In this guide, we will walk you through setting up an SSL/TLS certificate with Nginx for a Cloudflare-managed domain on AWS. We’ll cover everything from installing Certbot to updating Cloudflare settings. Your website will be secure and ready to handle encrypted traffic by the end.

Installing Certbot

Certbot is a free, open-source tool for obtaining and renewing SSL/TLS certificates from the Let’s Encrypt certificate authority. Let’s start by installing Certbot on your server.

Update your package list:

sudo apt-get update

Install Certbot and the Nginx plugin:

sudo apt-get install certbot python3-certbot-nginx

Obtaining an SSL Certificate

With Certbot installed, the next step is to obtain an SSL certificate for your domain.

Run Certbot with the Nginx plugin:

sudo certbot –nginx

Follow the prompts:

Enter your email address for renewal and security notices.
Agree to the terms of service.
Certbot will automatically detect your Nginx configuration and ask which domain you want HTTPS to activate. Select your domain from the list.

Certbot will obtain and install the certificate and configure Nginx for you.

Updating Nginx Configuration

Even though Certbot configures Nginx automatically, it’s a good practice to review the configuration and make sure everything is in order.

Open your Nginx configuration file for your site:

sudo nano /etc/nginx/sites-available/your_domain

Ensure the configuration looks like this:

server {

listen 80;

server_name your_domain www.your_domain;

location / {

return 301 https://$host$request_uri;

}

server {

listen 443 ssl;

server_name your_domain www.your_domain;

ssl_certificate /etc/letsencrypt/live/your_domain/fullchain.pem;

ssl_certificate_key /etc/letsencrypt/live/your_domain/privkey.pem;

include /etc/letsencrypt/options-ssl-nginx.conf;

ssl_dhparam /etc/letsencrypt/ssl-dhparams.pem;

location / {

proxy_pass http://localhost:your_port;

proxy_set_header Host $host;

proxy_set_header X-Real-IP $remote_addr;

proxy_set_header X-Forwarded-For $proxy_add_x_forwarded_for;

proxy_set_header X-Forwarded-Proto $scheme;

}

Save and exit the file.

Testing and Reloading Nginx

Test the Nginx configuration for syntax errors:

sudo nginx -t

If the test is successful, reload Nginx:

sudo systemctl reload nginx

Updating Cloudflare Settings

To ensure Cloudflare correctly handles the SSL/TLS traffic, update your settings in the Cloudflare dashboard.

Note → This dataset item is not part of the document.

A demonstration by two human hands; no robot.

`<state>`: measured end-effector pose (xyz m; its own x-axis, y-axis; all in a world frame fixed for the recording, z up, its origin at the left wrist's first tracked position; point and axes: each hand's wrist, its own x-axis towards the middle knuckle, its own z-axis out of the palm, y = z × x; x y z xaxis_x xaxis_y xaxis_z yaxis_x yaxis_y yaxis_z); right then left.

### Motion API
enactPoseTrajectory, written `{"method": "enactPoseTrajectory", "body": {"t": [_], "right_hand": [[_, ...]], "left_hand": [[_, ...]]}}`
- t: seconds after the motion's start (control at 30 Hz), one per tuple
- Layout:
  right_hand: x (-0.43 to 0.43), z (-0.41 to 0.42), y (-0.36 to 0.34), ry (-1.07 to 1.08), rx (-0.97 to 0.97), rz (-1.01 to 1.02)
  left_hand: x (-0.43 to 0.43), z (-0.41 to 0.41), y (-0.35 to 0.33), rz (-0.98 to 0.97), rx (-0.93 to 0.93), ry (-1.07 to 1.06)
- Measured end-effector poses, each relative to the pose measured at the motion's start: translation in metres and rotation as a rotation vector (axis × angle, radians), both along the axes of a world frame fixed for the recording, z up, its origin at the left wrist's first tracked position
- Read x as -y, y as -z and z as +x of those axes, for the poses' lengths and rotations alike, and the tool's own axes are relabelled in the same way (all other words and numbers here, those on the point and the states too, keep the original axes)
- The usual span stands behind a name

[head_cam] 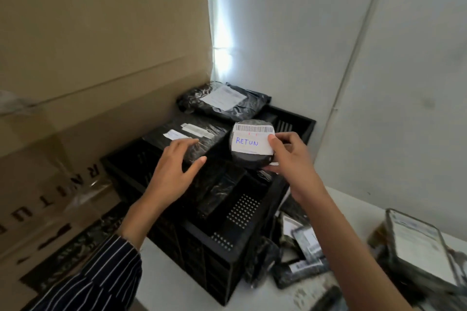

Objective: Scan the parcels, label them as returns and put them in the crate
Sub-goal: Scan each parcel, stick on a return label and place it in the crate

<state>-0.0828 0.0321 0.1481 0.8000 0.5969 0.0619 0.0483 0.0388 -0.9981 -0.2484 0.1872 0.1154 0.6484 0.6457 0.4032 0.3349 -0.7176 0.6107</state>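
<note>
The round parcel [250, 162], wrapped in black, is in my right hand [290, 156], held up over the middle of the crate [242, 209] and not yet set down in it. Its flat face is turned towards me. A barcode strip [254, 129] runs across the top of that face, and under it sits a white label [249, 144] with "RETUN" written in blue. My right thumb presses on the label's right end while the other fingers [271, 167] curl under the parcel's lower edge, so the grip is tight around it.

My left hand [174, 171] is spread wide and holds nothing; it hangs over the long wrapped parcel [187, 139] that lies in the crate's left side. I cannot tell whether the fingertips touch its film. A bagged parcel [222, 101] with a paper slip lies across the crate's far end.

The crate is black, with perforated walls, and stands on the white worktop [177, 272]. Just beside its right wall lies a blurred heap of more black parcels [298, 247]. My left arm wears a dark striped sleeve [101, 275]. A big cardboard box [88, 58] stands to the left of the crate.
</note>
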Motion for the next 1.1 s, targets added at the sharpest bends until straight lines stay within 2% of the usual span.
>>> {"method": "enactPoseTrajectory", "body": {"t": [0.1, 0.2, 0.33, 0.5, 0.6, 0.77, 0.93, 1.03, 1.1], "right_hand": [[-0.05, 0.02, 0.016, -0.007, -0.025, -0.268], [-0.083, 0.035, 0.039, -0.021, -0.137, -0.508], [-0.1, 0.038, 0.049, 0.118, -0.221, -0.522], [-0.101, 0.028, 0.027, 0.25, -0.076, -0.276], [-0.116, 0.022, 0.005, 0.197, 0.043, -0.179], [-0.176, 0.018, -0.008, 0.032, 0.19, -0.271], [-0.227, 0.011, -0.001, -0.026, 0.338, -0.429], [-0.233, 0.006, 0.002, -0.006, 0.521, -0.555], [-0.224, 0.004, 0.005, -0.027, 0.64, -0.548]], "left_hand": [[-0.043, 0.004, 0.006, 0.052, -0.203, 0.016], [-0.063, 0.011, 0.018, 0.077, -0.345, 0.039], [-0.073, 0.014, 0.027, 0.111, -0.446, 0.078], [-0.091, 0.007, 0.031, 0.19, -0.461, 0.101], [-0.097, 0.004, 0.032, 0.231, -0.455, 0.094], [-0.097, 0.003, 0.032, 0.223, -0.436, 0.099], [-0.097, 0.004, 0.032, 0.219, -0.458, 0.085], [-0.097, 0.004, 0.033, 0.216, -0.45, 0.084], [-0.097, 0.004, 0.034, 0.215, -0.457, 0.086]]}}
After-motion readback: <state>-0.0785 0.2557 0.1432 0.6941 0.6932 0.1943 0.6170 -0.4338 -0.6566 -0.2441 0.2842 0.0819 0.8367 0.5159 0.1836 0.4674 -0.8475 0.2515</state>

Log in to your Cloudflare account.
Navigate to the SSL/TLS settings for your domain.
Set the SSL/TLS encryption mode to ‘Full (strict)’.
Enable ‘Always Use HTTPS’ to redirect all HTTP requests to HTTPS.
Enable ‘Automatic HTTPS Rewrites’ to fix mixed content issues.

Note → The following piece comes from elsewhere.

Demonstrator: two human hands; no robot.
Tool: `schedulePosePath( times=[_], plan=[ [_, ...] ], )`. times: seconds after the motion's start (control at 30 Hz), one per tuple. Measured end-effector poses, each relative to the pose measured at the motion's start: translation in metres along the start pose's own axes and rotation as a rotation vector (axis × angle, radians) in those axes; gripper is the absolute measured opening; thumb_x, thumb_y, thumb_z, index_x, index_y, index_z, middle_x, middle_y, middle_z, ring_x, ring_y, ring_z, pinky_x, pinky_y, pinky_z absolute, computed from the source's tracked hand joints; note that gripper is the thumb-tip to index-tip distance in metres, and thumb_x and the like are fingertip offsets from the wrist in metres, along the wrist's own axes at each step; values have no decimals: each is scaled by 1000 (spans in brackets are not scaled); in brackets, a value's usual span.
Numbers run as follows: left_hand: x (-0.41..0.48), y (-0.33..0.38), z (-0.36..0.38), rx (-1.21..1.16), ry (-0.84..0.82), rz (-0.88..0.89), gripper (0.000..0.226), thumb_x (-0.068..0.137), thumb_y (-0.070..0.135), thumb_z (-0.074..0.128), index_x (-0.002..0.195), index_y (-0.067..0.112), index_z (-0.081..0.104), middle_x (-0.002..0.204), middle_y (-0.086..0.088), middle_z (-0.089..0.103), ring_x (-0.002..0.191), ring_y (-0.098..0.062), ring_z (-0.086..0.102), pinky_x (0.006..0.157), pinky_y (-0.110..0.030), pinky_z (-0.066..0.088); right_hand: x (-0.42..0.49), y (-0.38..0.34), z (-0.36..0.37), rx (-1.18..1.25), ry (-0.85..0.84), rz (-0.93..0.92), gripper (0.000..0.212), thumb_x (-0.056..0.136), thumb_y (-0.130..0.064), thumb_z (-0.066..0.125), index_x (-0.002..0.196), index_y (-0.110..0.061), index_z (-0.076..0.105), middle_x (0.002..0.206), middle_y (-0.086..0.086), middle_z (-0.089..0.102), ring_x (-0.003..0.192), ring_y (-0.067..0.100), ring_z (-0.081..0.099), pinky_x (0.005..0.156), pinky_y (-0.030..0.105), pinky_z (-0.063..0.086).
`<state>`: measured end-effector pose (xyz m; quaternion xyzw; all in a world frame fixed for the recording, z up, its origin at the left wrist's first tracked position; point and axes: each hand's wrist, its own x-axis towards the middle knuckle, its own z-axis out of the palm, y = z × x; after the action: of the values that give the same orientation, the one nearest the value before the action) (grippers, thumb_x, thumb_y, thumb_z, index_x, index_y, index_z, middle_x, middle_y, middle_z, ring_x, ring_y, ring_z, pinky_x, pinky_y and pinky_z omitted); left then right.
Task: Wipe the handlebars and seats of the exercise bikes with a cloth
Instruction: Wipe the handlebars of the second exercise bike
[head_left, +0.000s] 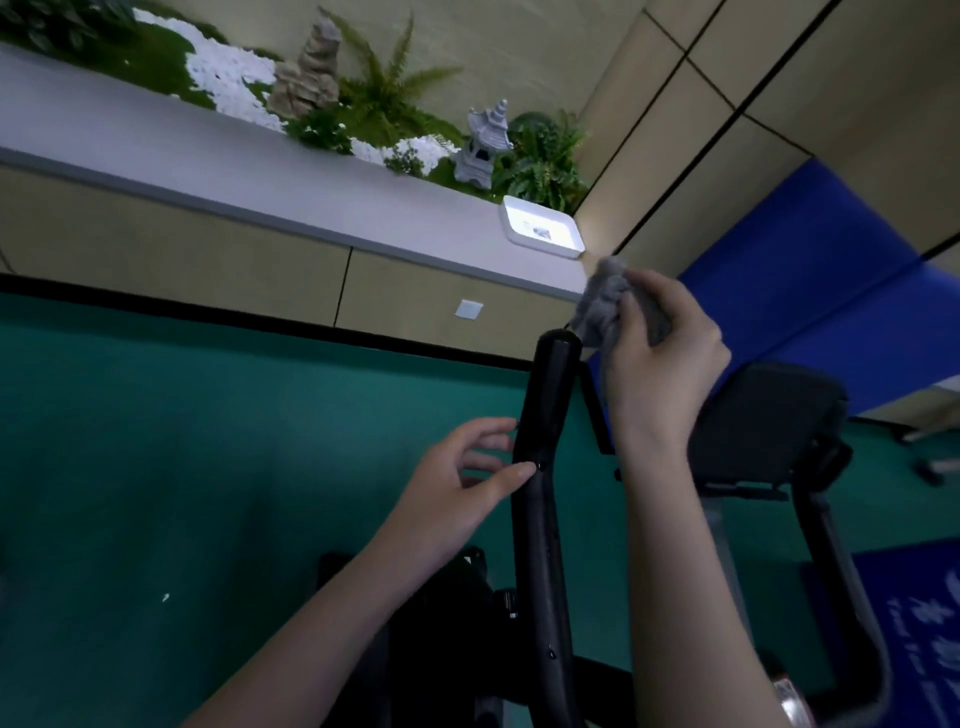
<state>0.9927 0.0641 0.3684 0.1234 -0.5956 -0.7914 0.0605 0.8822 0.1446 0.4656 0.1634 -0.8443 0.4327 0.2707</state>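
Note:
A black exercise bike's left handlebar (543, 447) rises through the middle of the view, its rounded top end at about mid-height. My right hand (660, 358) grips a bunched grey cloth (605, 301) just right of and slightly above that top end, apart from it by a small gap. My left hand (462, 488) is spread beside the bar lower down, thumb tip touching its left side, fingers apart and holding nothing. The bike's black console (763, 421) sits behind my right wrist. A second handlebar (847, 587) curves down at right. No seat is in view.
A beige wall cabinet with a grey ledge (249, 171) runs behind, carrying a white tray (543, 234), a stone pagoda ornament (483, 143), ferns and white pebbles. Blue mats (810, 280) lean on the right wall. The floor is green (182, 467).

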Motion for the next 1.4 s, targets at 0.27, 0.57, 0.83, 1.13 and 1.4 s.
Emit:
schedulePosePath(
  times=[0.27, 0.57, 0.83, 1.13, 1.4],
  plan=[
    [-1, -2, -8, 22, -83, 3, 51, 74, 9, 77, 109, 38, 56, 106, 16, 61, 88, 0, 62, 85, -24, 49, -27, 12, 8, 430, -296, 533, 23, 98, -10, 45, 106, -19, 65, 103, 2, 68, 93, 12, 63, 79, 29, 49],
    [-6, -7, -3, 31, -102, 25, 71, 68, -7, 77, 116, 39, 50, 115, 9, 55, 88, -9, 61, 88, -38, 51, -56, 18, -1, 437, -358, 649, 34, 97, -5, 39, 108, -27, 63, 114, 1, 68, 109, 16, 63, 97, 35, 48],
    [1, -7, -17, 54, -167, 66, 52, 83, -1, 65, 112, 41, 54, 110, 16, 62, 88, -1, 62, 82, -20, 47, -94, 10, -27, -43, -286, 459, 25, 90, -16, 60, 114, -22, 59, 92, -17, 66, 89, -1, 60, 83, 15, 48],
    [39, 24, -22, 269, -50, 308, 37, 87, 31, 61, 123, 32, 51, 116, 13, 60, 93, 4, 60, 80, -10, 46, -125, -2, -40, -41, -115, 420, 12, 83, -12, 70, 94, -17, 72, 88, -7, 72, 84, 1, 66, 78, 25, 53],
    [59, 35, -7, 194, -75, 226, 37, 83, 19, 71, 115, 27, 53, 96, 1, 62, 78, -13, 58, 80, -32, 51, -130, -13, -26, -152, -98, 174, 22, 78, -1, 72, 99, -7, 73, 103, 3, 64, 97, 20, 62, 87, 21, 47]
  ],
)
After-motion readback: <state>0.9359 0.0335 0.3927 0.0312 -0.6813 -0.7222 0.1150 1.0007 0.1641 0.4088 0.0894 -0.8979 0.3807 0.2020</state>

Troubleshooting SSL/TLS Certificate Issues

If you encounter issues with your SSL/TLS certificate, here are some common problems and solutions:

Expired Certificate:

Certbot should automatically renew your certificates. To check and renew manually, run the following:

sudo certbot renew

Nginx Configuration Errors:

Ensure there are no syntax errors in your Nginx configuration by running:

sudo nginx -t

Cloudflare Misconfiguration:
- Ensure Cloudflare is set to ‘Full (strict)’ and that the SSL certificate on your server is valid.
Firewall Issues:
- Make sure that your firewall allows traffic on ports 80 and 443.

Following these steps, you should have a secure SSL/TLS certificate set up for your Cloudflare-managed domain on AWS. Your website will now provide a secure browsing experience for your users.